Directions for this task: Transcribe the data below verbatim from the line with "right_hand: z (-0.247" to the line with "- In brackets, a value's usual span". Include both of those lines.

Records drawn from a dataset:
□ □ □ □ □ □ □

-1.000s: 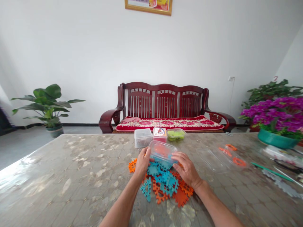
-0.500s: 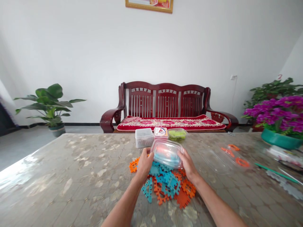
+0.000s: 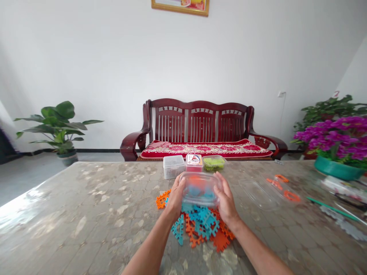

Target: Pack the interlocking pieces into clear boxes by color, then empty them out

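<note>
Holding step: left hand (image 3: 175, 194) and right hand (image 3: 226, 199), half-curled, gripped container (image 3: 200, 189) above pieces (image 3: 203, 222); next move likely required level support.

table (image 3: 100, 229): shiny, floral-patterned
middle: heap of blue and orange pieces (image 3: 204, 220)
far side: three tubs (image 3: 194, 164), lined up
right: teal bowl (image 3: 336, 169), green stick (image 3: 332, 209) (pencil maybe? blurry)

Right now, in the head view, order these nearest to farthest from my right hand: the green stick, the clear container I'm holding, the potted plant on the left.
1. Clear container: in your right hand, to its left.
2. Green stick: to the right on the table.
3. Potted plant: far left, past the table.
</note>
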Motion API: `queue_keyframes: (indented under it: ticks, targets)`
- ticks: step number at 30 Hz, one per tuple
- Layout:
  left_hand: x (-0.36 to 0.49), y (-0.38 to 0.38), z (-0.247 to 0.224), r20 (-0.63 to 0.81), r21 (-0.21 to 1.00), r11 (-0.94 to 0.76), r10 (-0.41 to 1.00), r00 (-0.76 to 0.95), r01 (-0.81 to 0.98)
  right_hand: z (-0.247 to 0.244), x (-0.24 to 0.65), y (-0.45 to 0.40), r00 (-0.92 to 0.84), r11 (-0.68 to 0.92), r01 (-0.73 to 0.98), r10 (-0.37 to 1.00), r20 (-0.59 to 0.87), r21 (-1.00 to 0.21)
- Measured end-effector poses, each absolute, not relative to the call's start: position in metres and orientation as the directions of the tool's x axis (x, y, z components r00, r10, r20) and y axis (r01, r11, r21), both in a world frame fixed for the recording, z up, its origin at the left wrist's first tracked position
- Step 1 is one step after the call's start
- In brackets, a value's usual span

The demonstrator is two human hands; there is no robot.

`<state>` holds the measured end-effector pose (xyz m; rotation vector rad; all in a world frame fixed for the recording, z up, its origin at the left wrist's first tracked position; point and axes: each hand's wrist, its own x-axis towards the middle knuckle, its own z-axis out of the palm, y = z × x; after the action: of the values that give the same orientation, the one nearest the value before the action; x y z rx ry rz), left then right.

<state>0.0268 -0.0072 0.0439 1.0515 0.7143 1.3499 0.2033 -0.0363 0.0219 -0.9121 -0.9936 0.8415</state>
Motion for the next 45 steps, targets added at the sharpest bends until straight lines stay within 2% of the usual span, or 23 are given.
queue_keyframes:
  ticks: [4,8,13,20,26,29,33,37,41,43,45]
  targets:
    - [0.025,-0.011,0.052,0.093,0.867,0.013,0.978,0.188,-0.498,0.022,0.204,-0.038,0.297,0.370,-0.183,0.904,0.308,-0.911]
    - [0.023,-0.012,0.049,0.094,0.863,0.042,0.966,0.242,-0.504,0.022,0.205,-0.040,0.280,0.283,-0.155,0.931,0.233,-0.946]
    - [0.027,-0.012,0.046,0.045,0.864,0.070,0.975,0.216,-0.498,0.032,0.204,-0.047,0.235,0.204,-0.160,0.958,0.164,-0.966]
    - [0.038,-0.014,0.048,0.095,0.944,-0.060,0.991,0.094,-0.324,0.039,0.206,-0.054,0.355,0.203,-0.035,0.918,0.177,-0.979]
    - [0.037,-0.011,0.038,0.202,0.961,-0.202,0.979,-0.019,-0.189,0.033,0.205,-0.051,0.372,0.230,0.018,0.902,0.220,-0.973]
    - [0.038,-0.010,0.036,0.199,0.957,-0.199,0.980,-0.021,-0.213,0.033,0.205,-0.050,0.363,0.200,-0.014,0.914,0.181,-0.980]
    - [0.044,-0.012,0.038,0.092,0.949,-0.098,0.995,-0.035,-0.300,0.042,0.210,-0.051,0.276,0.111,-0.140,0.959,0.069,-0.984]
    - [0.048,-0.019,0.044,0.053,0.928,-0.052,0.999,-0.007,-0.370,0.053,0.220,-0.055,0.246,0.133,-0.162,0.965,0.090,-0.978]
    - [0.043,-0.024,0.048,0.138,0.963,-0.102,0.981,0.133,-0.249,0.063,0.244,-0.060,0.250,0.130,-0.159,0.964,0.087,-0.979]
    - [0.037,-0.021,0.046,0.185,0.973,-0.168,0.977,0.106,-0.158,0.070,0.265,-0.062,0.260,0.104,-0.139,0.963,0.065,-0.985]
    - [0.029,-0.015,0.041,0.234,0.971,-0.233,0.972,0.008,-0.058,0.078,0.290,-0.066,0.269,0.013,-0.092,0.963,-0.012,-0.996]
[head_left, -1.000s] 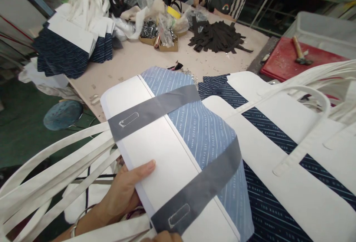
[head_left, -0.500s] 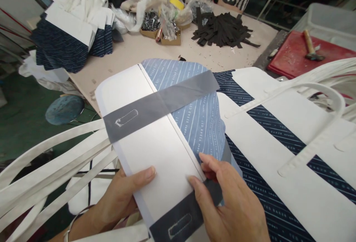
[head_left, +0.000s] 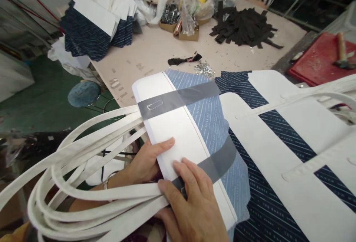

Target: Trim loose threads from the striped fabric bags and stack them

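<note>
A stack of white and light-blue patterned panels with two grey strips across it and white strap loops at its left side is held in front of me. My left hand grips the stack's left edge, thumb on the white face and fingers hidden beneath. My right hand is wrapped over the near left edge at the lower grey strip, where the straps meet the panels. Its fingertips lie on the white face.
Navy and white panels with handles lie at right. Behind are a navy stack, black strips, small boxes, metal bits and a red board. A blue stool stands left. Another person's striped clothing shows behind.
The view has shifted, showing more of the strap loops and the whole near end of the stack. My right hand has moved from the stack's right part to its left edge by the straps.
</note>
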The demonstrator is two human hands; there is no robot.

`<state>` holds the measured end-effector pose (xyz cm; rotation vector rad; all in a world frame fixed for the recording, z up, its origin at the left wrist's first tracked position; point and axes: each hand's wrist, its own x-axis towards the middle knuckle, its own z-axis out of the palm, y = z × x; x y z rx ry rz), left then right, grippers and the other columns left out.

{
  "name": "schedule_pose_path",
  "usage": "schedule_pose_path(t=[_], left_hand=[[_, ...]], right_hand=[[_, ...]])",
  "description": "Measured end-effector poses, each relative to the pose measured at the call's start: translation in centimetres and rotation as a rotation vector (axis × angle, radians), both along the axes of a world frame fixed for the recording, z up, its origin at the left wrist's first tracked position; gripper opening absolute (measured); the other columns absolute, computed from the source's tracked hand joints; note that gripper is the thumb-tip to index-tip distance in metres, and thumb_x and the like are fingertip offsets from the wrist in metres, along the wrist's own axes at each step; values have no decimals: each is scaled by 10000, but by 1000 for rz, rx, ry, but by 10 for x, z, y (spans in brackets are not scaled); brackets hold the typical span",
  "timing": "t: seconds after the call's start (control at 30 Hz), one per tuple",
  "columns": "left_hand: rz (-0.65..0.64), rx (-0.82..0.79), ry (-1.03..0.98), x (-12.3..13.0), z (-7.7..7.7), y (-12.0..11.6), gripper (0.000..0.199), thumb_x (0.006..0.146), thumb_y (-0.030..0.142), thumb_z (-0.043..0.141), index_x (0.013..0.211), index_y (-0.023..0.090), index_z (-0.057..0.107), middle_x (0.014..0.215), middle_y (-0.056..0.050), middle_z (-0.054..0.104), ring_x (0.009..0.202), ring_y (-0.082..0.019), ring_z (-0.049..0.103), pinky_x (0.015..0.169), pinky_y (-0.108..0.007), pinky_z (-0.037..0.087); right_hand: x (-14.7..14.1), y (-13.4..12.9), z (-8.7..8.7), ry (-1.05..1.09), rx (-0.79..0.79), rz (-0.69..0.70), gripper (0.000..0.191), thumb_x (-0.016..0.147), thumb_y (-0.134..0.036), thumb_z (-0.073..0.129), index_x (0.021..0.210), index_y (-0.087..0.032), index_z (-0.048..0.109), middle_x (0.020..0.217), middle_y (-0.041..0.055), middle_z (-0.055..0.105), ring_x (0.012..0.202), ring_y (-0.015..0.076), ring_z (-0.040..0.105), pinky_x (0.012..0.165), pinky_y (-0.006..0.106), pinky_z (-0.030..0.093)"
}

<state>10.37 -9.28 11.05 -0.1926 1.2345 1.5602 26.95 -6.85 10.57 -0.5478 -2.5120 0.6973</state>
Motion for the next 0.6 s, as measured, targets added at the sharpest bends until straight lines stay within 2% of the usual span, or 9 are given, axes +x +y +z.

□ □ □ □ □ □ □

Task result:
  right_hand: z (-0.247 to 0.244), x (-0.24 to 0.65), y (-0.45 to 0.40), r00 (-0.92 to 0.84), r11 (-0.68 to 0.92), r01 (-0.73 to 0.98), r10 (-0.37 to 1.00), r20 (-0.59 to 0.87), r21 (-1.00 to 0.21)
- Measured end-effector poses, each absolute, not relative to the call's start: position in metres and orientation as the directions of the tool's x axis (x, y, z components r00, r10, r20) and y axis (r01, r11, r21), both in a world frame fixed for the recording, z up, its origin at the left wrist's first tracked position
- Step 1 is one step after the call's start
- In brackets, a value's usual span

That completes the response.